Mutimbu Lawrence, Robles-Kelly Antonio
IEEE Trans Image Process. 2016 Nov;25(11):5383-5396. doi: 10.1109/TIP.2016.2605003. Epub 2016 Aug 31.
This paper presents a method to recover a spatially varying illuminant color estimate from scenes lit by multiple light sources. Starting with the image formation process, we formulate the illuminant recovery problem in a statistically data-driven setting. To do this, we use a factor graph defined across the scale space of the input image. In the graph, we utilize a set of illuminant prototypes computed using a data driven approach. As a result, our method delivers a pixelwise illuminant color estimate being devoid of libraries or user input. The use of a factor graph also allows for the illuminant estimates to be recovered making use of a maximum a posteriori inference process. Moreover, we compute the probability marginals by performing a Delaunay triangulation on our factor graph. We illustrate the utility of our method for pixelwise illuminant color recovery on widely available data sets and compare against a number of alternatives. We also show sample color correction results on real-world images.

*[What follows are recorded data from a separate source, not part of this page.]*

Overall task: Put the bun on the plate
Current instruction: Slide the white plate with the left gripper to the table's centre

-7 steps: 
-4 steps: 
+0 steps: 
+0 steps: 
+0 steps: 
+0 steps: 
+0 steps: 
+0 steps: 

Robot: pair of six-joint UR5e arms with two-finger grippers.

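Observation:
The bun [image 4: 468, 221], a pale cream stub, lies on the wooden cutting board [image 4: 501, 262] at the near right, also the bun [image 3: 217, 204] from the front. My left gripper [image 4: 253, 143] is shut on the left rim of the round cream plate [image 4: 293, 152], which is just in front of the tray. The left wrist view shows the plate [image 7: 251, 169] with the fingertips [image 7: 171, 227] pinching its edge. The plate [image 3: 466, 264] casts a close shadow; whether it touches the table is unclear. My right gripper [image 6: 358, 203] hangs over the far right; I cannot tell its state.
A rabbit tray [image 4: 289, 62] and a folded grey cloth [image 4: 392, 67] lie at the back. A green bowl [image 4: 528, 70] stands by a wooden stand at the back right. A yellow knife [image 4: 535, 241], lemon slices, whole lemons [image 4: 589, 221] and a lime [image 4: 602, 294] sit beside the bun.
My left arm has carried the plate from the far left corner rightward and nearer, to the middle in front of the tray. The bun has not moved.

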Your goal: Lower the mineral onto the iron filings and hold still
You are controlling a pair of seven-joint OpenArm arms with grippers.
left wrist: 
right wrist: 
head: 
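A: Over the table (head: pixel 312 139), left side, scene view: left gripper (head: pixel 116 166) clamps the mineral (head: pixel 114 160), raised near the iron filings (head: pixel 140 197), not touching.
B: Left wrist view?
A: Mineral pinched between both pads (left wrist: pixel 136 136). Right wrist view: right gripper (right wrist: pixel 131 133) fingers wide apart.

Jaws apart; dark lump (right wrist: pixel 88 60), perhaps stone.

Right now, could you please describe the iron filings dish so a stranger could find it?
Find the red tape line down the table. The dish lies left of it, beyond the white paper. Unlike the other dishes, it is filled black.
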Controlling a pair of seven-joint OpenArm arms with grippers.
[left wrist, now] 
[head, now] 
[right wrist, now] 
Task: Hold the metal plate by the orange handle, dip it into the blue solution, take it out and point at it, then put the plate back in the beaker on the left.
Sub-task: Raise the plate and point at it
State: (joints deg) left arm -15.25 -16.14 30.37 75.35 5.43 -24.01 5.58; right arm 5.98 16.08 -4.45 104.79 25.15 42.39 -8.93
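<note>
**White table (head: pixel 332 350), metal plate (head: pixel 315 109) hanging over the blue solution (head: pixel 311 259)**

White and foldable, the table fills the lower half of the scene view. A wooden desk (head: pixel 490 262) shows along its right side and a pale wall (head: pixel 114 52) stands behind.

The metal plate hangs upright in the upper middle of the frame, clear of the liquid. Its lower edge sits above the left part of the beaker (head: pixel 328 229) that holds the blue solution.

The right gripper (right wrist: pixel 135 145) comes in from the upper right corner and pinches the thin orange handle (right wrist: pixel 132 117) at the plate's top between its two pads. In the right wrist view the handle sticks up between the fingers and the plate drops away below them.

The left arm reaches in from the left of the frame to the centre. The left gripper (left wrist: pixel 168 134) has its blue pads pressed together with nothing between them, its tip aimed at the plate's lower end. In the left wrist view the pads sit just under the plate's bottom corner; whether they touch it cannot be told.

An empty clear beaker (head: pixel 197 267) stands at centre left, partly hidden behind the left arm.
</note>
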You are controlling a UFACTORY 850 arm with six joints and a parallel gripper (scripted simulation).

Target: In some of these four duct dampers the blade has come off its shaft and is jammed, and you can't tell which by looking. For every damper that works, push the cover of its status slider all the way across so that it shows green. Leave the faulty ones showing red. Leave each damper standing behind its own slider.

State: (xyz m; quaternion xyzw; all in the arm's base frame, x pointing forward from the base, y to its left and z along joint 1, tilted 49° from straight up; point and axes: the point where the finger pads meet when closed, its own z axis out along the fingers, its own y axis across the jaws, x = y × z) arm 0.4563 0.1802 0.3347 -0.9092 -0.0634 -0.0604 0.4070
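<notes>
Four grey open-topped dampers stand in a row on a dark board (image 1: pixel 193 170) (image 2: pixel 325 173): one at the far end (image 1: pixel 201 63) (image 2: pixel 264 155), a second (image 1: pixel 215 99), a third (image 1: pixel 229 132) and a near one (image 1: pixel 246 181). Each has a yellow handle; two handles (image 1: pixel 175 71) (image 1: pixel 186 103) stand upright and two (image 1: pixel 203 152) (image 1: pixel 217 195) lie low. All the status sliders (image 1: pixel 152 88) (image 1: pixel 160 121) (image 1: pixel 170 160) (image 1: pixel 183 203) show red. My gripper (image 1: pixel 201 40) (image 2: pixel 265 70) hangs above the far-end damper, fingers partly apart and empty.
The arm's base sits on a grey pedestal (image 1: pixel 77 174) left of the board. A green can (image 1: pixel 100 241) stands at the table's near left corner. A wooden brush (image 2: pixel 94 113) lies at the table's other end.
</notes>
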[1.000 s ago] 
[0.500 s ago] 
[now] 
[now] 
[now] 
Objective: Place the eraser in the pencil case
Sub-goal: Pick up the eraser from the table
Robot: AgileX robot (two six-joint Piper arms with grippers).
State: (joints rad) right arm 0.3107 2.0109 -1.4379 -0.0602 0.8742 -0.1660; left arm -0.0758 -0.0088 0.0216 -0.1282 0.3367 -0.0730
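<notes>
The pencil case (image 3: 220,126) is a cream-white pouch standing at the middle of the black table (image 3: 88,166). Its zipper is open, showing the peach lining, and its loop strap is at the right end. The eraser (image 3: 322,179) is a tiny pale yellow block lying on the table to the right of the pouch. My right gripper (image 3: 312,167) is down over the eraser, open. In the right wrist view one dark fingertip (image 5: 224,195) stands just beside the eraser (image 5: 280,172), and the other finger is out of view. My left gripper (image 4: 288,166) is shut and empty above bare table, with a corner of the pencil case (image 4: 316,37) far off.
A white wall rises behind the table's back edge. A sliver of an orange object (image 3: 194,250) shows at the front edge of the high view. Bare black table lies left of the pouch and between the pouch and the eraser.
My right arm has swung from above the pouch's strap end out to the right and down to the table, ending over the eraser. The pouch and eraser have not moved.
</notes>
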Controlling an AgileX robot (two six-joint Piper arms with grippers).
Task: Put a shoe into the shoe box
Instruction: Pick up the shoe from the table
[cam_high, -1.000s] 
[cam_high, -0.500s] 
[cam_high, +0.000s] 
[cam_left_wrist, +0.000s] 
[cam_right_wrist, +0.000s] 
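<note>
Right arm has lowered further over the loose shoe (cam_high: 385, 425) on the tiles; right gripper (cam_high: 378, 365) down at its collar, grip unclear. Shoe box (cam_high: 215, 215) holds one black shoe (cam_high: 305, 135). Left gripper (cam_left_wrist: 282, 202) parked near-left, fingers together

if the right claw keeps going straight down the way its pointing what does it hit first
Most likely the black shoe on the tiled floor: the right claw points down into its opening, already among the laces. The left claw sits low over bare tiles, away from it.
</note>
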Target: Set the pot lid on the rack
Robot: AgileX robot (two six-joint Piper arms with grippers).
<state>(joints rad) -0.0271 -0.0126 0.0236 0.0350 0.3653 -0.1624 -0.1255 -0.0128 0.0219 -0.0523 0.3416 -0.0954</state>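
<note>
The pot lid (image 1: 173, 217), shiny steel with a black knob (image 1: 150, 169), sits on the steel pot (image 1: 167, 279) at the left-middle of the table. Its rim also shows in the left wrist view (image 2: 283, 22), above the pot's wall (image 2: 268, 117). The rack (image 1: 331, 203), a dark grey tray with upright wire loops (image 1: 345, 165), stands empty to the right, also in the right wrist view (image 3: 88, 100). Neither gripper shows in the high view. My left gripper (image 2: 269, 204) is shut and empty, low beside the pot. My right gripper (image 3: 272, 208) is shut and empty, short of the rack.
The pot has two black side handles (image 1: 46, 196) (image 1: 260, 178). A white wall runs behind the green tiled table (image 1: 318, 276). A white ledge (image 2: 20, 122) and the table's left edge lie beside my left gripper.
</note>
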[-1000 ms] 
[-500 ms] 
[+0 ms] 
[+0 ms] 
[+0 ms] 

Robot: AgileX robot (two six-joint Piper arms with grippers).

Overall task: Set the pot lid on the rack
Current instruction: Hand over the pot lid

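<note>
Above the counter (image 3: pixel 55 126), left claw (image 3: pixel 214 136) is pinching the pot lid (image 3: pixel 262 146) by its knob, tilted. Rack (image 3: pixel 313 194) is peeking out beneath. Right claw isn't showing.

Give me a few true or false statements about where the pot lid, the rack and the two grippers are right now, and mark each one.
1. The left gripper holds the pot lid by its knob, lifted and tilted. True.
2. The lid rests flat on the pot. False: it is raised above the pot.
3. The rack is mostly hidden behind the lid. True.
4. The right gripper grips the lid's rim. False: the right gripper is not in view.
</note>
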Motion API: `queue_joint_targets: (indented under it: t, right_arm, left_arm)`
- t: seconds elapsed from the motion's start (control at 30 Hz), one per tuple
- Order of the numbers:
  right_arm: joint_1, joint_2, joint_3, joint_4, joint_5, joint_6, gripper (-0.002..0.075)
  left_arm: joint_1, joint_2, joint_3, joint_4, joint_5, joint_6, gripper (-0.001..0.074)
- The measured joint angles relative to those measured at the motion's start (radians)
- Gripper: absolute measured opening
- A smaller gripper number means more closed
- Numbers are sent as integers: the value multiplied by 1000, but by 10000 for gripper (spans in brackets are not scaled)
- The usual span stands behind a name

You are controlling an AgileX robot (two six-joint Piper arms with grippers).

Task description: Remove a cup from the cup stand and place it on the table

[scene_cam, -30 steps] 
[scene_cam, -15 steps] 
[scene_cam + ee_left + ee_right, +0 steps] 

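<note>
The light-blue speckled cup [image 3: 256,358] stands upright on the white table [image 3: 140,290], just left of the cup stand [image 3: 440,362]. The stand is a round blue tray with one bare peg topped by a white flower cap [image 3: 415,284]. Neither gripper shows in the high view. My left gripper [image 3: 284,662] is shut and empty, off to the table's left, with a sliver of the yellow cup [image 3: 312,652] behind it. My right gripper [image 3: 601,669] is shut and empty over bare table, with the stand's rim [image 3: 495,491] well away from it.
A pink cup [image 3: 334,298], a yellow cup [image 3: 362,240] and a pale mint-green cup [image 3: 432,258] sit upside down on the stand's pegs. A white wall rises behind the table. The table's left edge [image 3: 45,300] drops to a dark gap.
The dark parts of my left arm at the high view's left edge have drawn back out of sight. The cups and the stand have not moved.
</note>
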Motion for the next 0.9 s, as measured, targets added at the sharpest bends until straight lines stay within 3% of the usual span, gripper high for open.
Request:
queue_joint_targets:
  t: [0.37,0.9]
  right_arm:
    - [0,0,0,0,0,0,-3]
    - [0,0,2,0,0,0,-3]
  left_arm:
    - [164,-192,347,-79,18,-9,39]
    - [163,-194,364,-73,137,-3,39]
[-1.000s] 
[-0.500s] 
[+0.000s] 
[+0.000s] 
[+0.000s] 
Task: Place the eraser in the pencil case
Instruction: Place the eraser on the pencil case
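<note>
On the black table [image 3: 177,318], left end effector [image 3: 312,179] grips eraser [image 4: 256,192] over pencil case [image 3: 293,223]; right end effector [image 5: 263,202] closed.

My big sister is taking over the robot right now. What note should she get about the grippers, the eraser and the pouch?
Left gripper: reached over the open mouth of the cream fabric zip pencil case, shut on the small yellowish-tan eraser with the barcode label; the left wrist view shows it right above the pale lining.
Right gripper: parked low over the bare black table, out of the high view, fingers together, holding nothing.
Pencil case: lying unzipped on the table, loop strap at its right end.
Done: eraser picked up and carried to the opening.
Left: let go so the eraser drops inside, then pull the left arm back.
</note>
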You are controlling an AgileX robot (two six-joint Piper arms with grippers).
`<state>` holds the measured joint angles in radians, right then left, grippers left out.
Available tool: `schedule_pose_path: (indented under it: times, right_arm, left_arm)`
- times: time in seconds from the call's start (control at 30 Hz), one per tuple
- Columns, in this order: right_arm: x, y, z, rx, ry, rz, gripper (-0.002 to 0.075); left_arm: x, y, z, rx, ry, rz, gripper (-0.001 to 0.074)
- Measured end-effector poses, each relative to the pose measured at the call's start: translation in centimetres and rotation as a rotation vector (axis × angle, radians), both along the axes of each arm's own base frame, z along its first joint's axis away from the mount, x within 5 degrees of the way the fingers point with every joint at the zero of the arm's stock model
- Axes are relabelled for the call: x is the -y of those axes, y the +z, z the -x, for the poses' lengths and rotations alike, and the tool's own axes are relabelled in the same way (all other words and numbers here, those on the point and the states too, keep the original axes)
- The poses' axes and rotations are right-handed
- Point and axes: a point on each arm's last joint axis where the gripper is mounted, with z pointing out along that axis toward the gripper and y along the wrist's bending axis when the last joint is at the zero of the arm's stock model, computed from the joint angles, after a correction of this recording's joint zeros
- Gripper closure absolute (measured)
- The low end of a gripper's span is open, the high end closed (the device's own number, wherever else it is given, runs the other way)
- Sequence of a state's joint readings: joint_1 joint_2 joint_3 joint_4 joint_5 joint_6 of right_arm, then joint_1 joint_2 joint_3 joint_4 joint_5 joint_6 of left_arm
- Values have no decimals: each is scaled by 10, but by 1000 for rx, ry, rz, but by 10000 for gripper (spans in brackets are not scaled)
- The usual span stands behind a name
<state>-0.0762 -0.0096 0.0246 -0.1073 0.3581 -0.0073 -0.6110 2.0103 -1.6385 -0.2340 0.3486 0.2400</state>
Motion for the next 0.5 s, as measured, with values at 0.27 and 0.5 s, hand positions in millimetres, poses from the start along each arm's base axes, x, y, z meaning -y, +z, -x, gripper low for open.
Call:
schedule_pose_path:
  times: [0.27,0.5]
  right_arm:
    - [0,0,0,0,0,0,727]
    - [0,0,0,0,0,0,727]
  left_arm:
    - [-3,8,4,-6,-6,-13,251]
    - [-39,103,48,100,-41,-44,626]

本文提出了一种从由多个光源照亮的场景中恢复空间变化的光源颜色估计的方法。从图像形成过程开始,我们在统计数据驱动的设置中制定光源恢复问题。为此,我们使用在输入图像的尺度空间上定义的因子图。在图中,我们利用一组使用数据驱动方法计算的光源原型。结果,我们的方法提供了一个无需库或用户输入的逐像素光源颜色估计。因子图的使用还允许利用最大后验推理过程来恢复光源估计。此外,我们通过在因子图上执行德劳内三角剖分来计算概率边际。我们在广泛可用的数据集上说明了我们的方法用于逐像素光源颜色恢复的效用,并与许多替代方法进行了比较。我们还展示了在真实世界图像上的样本颜色校正结果。